Un pas vers le ciel unique européen
Augmenter la sécurité, gérer l'augmentation du trafic et diminuer la pollution en gardant les avions moins longtemps en l'air: tels sont les buts ultimes du projet de Ciel unique européen (Single European Sky, SES). En attendant d'en arriver là, la Suisse vient de signer une déclaration d'intention avec la Belgique, l'Allemagne, la France, le Luxembourg et les Pays-Bas.
Ce texte, qui jette les bases d’une collaboration renforcée sur le plan opérationnel, devra être ratifié par les six Etats. En Suisse, ce type d’accords est de la compétence du Parlement fédéral.

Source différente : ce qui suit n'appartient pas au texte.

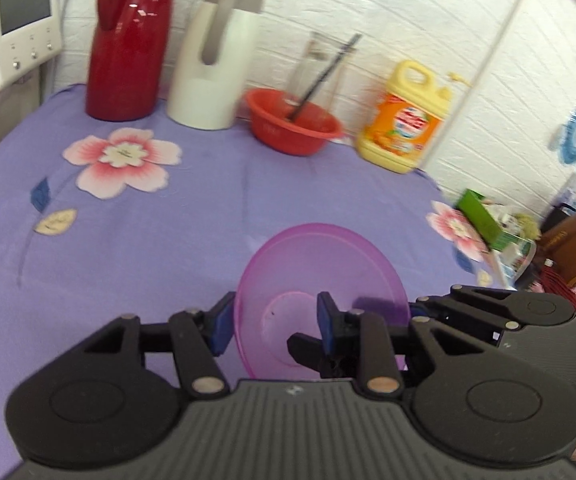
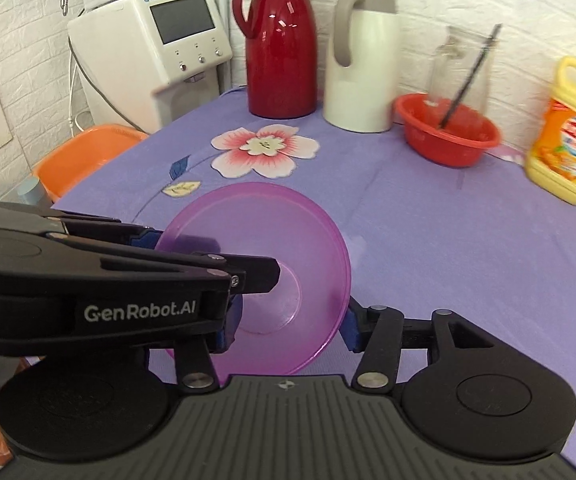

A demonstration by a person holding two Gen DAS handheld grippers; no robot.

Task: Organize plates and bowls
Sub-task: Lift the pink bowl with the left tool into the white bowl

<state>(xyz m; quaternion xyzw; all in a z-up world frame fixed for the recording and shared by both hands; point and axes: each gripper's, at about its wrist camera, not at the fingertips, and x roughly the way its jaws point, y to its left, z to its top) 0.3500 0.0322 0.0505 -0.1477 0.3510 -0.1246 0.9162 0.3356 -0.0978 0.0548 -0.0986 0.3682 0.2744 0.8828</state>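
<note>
A translucent purple bowl (image 1: 319, 280) sits at the near edge of the purple flowered tablecloth; it also shows in the right wrist view (image 2: 264, 240). My left gripper (image 1: 274, 326) is open, one blue pad outside the bowl's left rim and the other inside the bowl. My right gripper (image 2: 288, 322) is open, its pads on either side of the bowl's near part. The left gripper (image 2: 254, 272) crosses the right wrist view from the left, reaching into the bowl. The right gripper's body (image 1: 499, 312) shows at the right of the left wrist view.
At the back stand a red thermos (image 2: 280, 40), a white thermos (image 2: 361, 60), a red basin (image 2: 447, 130) holding a glass jug and a dark stick, and a yellow detergent bottle (image 2: 567, 136). A white appliance (image 2: 160, 48) and an orange stool (image 2: 84, 156) are left of the table.
</note>
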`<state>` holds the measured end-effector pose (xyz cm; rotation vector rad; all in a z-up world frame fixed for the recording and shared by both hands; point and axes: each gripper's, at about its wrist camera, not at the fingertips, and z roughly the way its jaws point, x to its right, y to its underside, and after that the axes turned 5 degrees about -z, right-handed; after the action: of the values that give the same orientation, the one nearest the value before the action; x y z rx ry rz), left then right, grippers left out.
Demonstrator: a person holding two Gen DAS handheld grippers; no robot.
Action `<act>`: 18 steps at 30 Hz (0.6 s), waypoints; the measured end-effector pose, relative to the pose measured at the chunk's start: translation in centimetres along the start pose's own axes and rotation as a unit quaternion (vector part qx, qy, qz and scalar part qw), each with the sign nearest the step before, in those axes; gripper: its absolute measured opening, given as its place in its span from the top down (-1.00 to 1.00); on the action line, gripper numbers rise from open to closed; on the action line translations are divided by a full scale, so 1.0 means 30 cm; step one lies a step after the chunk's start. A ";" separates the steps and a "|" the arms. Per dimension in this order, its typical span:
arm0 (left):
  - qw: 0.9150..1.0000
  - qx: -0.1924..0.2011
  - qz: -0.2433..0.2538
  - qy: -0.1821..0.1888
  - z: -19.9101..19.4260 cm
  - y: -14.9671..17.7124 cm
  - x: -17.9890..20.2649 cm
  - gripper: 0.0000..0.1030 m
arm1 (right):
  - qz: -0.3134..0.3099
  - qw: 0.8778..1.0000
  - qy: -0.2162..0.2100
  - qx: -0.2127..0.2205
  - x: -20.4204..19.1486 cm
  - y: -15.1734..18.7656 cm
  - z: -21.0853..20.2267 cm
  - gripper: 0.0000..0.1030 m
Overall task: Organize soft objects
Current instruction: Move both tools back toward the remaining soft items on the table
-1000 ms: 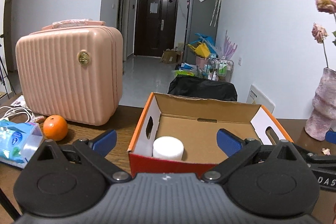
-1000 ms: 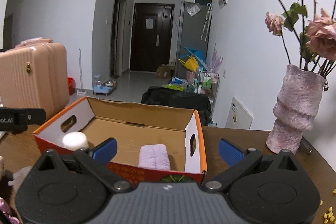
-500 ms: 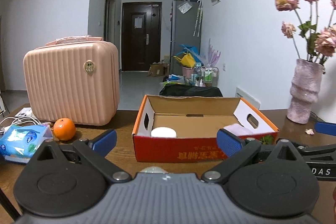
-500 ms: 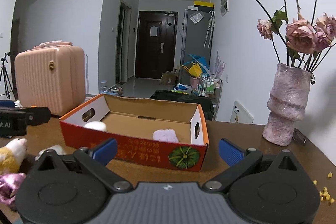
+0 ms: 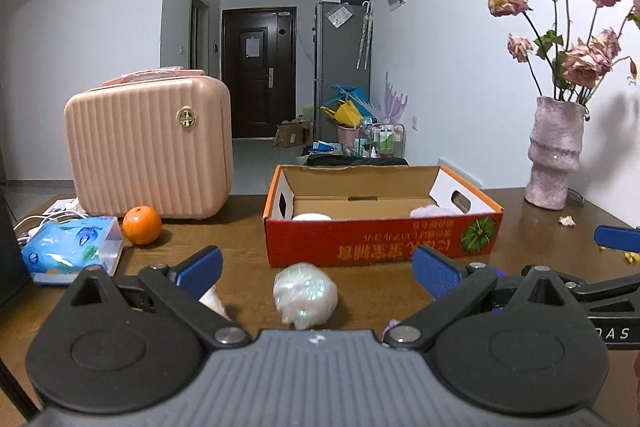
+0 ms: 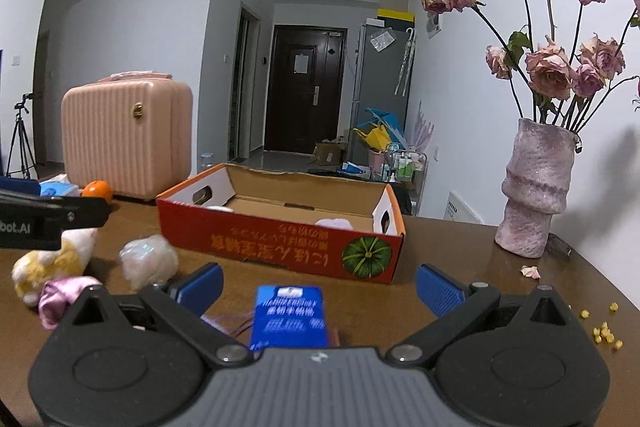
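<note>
Both tools apart, empty. Left tool (image 5: 316,269) w/ pearly crinkled ball (image 5: 305,294) between; cardboard box (image 5: 380,243) behind.

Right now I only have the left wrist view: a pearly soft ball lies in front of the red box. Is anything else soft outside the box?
Observer: Yes. The right wrist view shows a yellow-and-white plush toy on the table, left of that pearly ball.
Operator: Anything beside it?
Observer: A crumpled pink satin piece lies against the toy's near side.
Operator: And by the right gripper?
Observer: The right gripper is open, with a blue packet lying ungripped between its jaws.
</note>
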<state>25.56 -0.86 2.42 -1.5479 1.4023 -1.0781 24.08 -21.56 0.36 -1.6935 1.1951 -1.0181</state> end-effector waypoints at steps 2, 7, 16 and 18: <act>1.000 -0.001 0.003 0.001 -0.027 0.017 -0.007 -1.00 | -0.002 1.000 -0.003 0.001 -0.011 0.015 -0.029 -1.00; 1.000 -0.003 0.009 0.003 -0.089 0.058 -0.022 -1.00 | -0.006 1.000 -0.010 0.003 -0.039 0.046 -0.093 -1.00; 0.999 -0.016 0.022 0.018 -0.183 0.144 -0.037 -1.00 | -0.002 1.000 -0.028 -0.001 -0.090 0.099 -0.182 -1.00; 0.999 -0.019 0.021 0.021 -0.202 0.162 -0.047 -1.00 | -0.004 1.000 -0.031 -0.002 -0.102 0.109 -0.195 -1.00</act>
<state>18.17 0.06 -0.15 -1.5242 1.4842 -1.0697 16.99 -20.30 -1.10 -1.7205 1.1527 -0.9620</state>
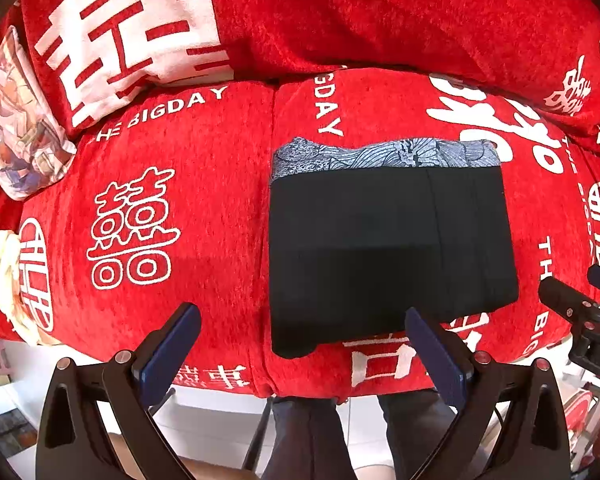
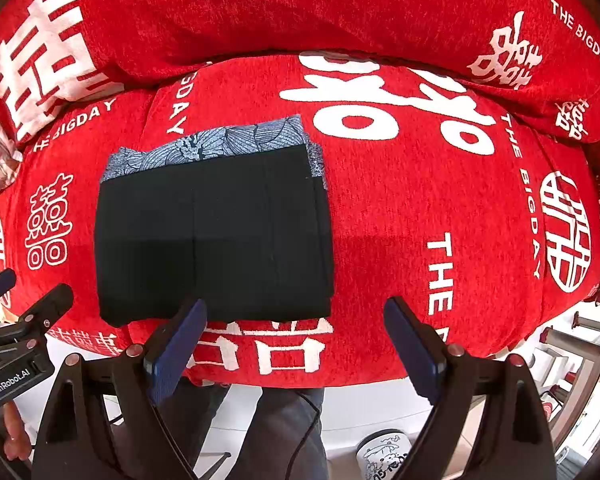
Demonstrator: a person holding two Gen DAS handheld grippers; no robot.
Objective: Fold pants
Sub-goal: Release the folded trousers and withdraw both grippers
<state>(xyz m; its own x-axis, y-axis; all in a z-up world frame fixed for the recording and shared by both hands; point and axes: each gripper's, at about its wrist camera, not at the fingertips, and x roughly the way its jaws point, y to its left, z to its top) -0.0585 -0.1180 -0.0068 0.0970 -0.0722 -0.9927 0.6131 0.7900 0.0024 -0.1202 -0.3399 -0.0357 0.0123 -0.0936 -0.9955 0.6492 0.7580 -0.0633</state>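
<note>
Pants [image 1: 388, 248], black and already folded into a compact rectangle, lie flat on a red sofa seat [image 1: 204, 208] printed with white characters, stacked on a blue-grey patterned cloth [image 1: 380, 154] whose strip shows only along the far edge. The fold appears finished, or one tidy-up short of it.

The left gripper [image 1: 302, 344] hangs over the seat's front edge, fingers [image 1: 172, 344] spread wide and empty; its right finger overlaps the pile's near edge in that view, though contact cannot be confirmed. The pants lie ahead and to the right of it. The right gripper [image 2: 296, 338] mirrors this, fingers [image 2: 414, 348] likewise apart and grasping nothing, with the pants [image 2: 216, 236] ahead and to its left; its left finger crosses the pile's near edge. The pile thus sits between the two tools, about equally near to each. Its longer side looks to run left to right along the sofa, though the rectangle is close to square and the lens bends it.

Any further move, judged from this, would mean reaching forward and inward from both sides.

Counted: one folded pair of pants, one patterned cloth beneath, two grippers, one picture cushion [image 1: 18, 120] at far left, one white printed cup [image 2: 382, 456] on the floor below, and the person's two legs [image 1: 312, 436] standing at the sofa front.
</note>
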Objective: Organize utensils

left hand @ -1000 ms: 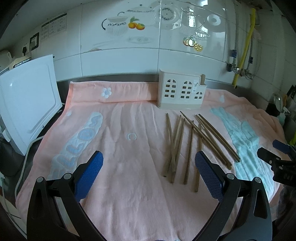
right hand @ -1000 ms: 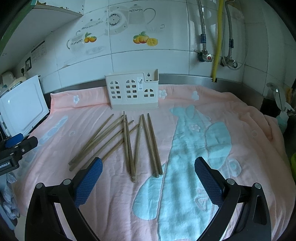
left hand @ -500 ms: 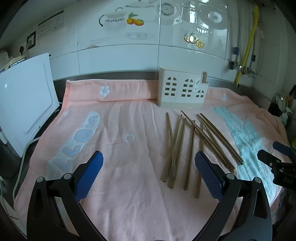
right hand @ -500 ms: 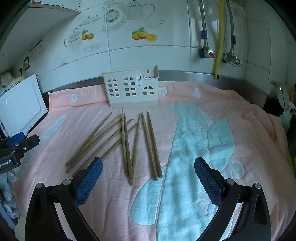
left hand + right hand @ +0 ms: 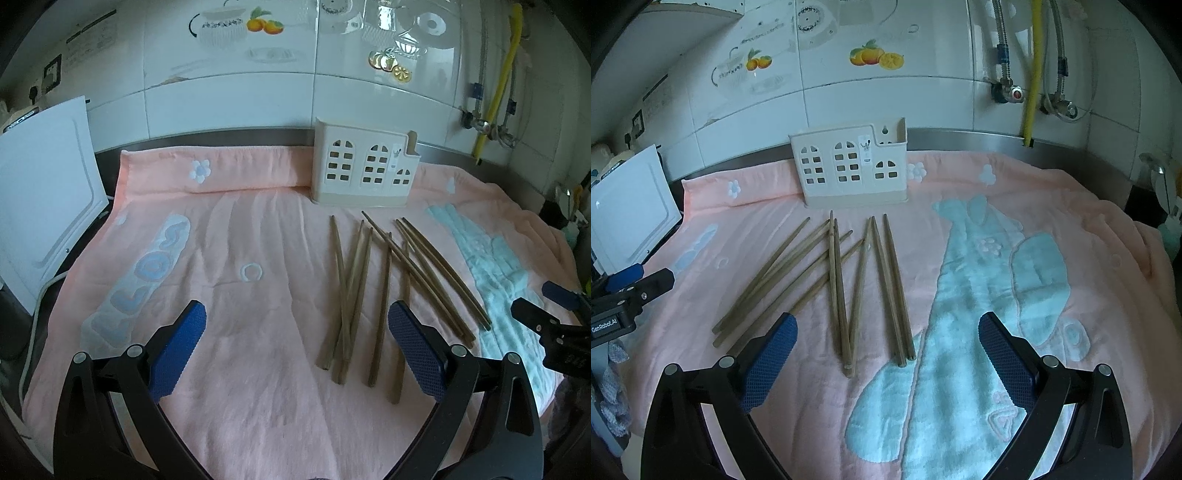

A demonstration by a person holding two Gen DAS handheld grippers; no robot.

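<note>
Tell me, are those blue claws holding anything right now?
Nothing. Both the left hand-held gripper and the right hand-held gripper are open and empty; the chopsticks all lie on the towel.

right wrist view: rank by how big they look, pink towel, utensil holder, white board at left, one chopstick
1. pink towel, fills most of the view
2. white board and utensil holder look about alike; the board is partly cut off, so unranked
3. one chopstick, long but thin

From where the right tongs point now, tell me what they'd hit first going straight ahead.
Probably the pink towel, at the near ends of the rightmost chopsticks, which lie between the open right tongs. The white holder stands behind them. Depth is uncertain.
</note>
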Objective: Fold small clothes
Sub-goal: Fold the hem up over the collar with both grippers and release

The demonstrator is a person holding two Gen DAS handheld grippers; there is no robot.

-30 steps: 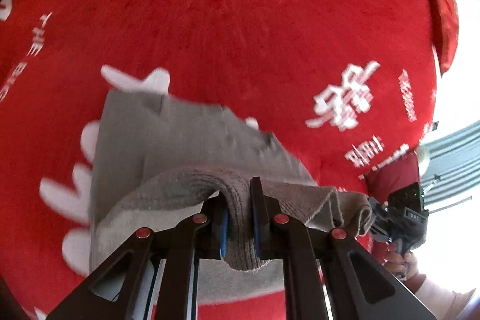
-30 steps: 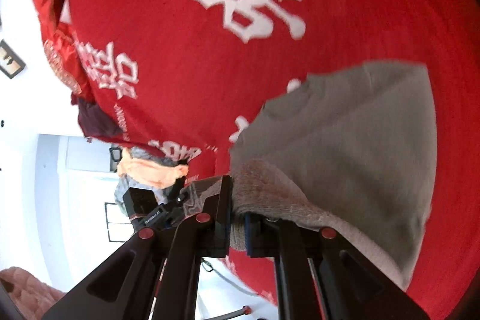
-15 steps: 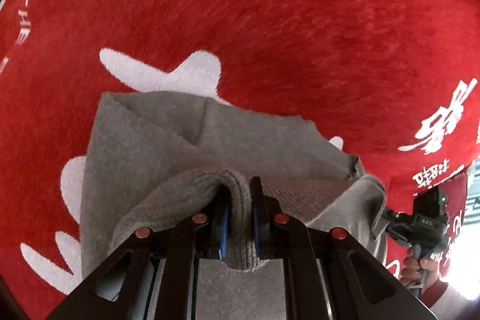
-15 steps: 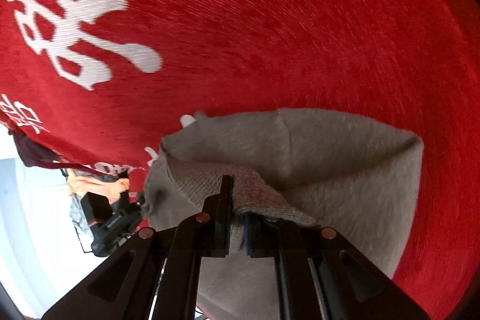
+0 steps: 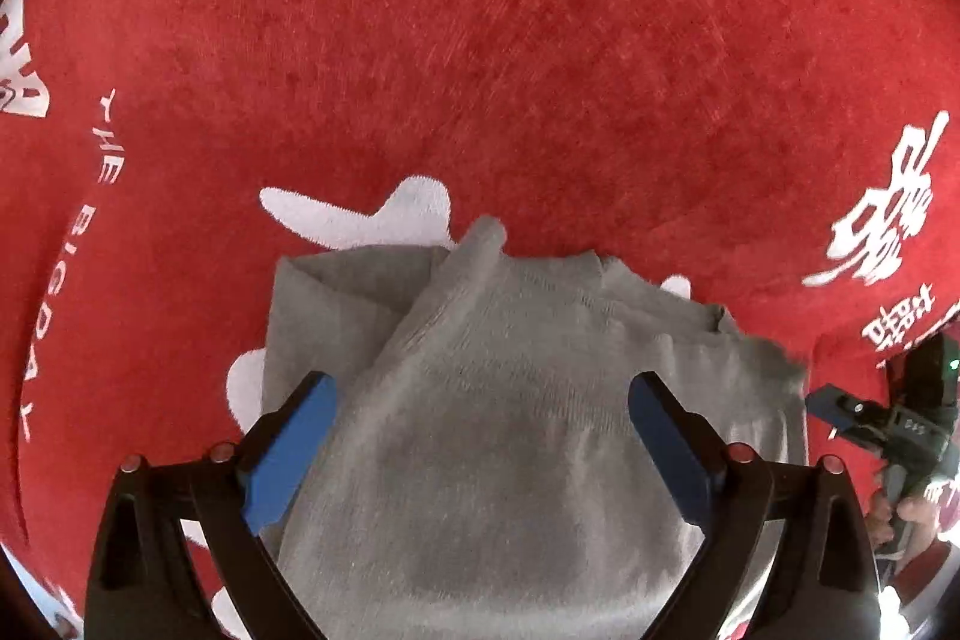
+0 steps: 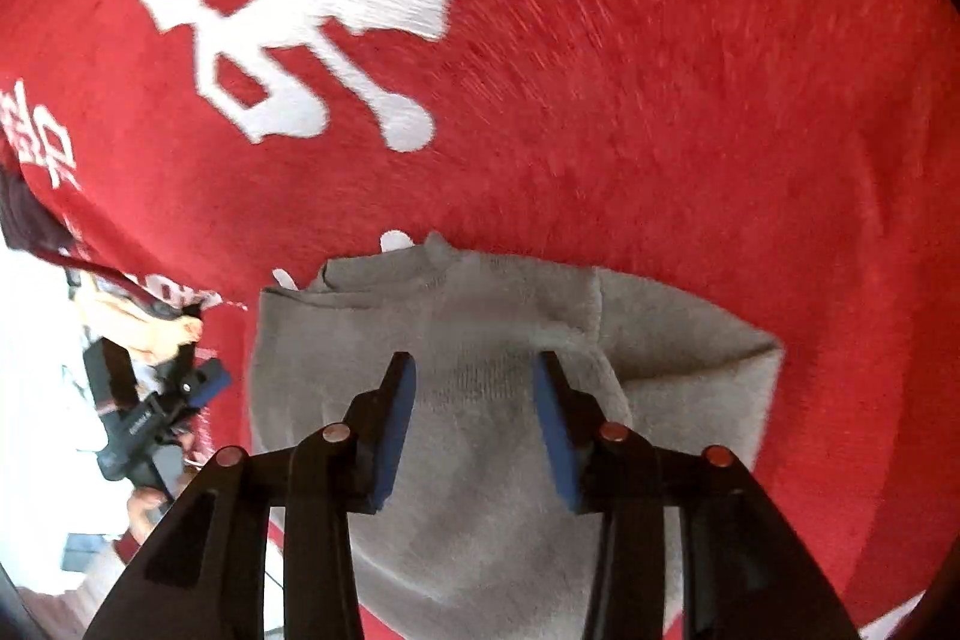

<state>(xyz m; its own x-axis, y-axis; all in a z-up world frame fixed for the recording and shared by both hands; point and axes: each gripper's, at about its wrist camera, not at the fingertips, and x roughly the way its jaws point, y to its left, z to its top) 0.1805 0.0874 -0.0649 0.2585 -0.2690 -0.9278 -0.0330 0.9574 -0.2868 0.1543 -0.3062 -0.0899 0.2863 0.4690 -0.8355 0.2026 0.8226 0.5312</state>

Avec le SES, le ciel européen sera divisé en espaces aériens pouvant englober plusieurs pays, suivant l’importance des routes aériennes. La sécurité devrait être améliorée, les retards contenus et les émissions par vol réduites en raison du raccourcissement des routes aériennes.
Une étude évalue à près de 220 kilos par vol la diminution des émissions de CO2 à l’horizon 2018. Les économies attendues sont de 7 milliards d’euros pour les usagers de l’espace aérien d’ici 2025.
A l’heure actuelle, on recense neuf projets de ces espaces aériens transfrontaliers en Europe. Leur mise en place doit être effective en 2012 au plus tard. L’espace dont la Suisse fait partie gérera à lui seul près de 55% du trafic aérien du continent. Il s’agit de loin du plus gros projet développé dans le cadre du SES.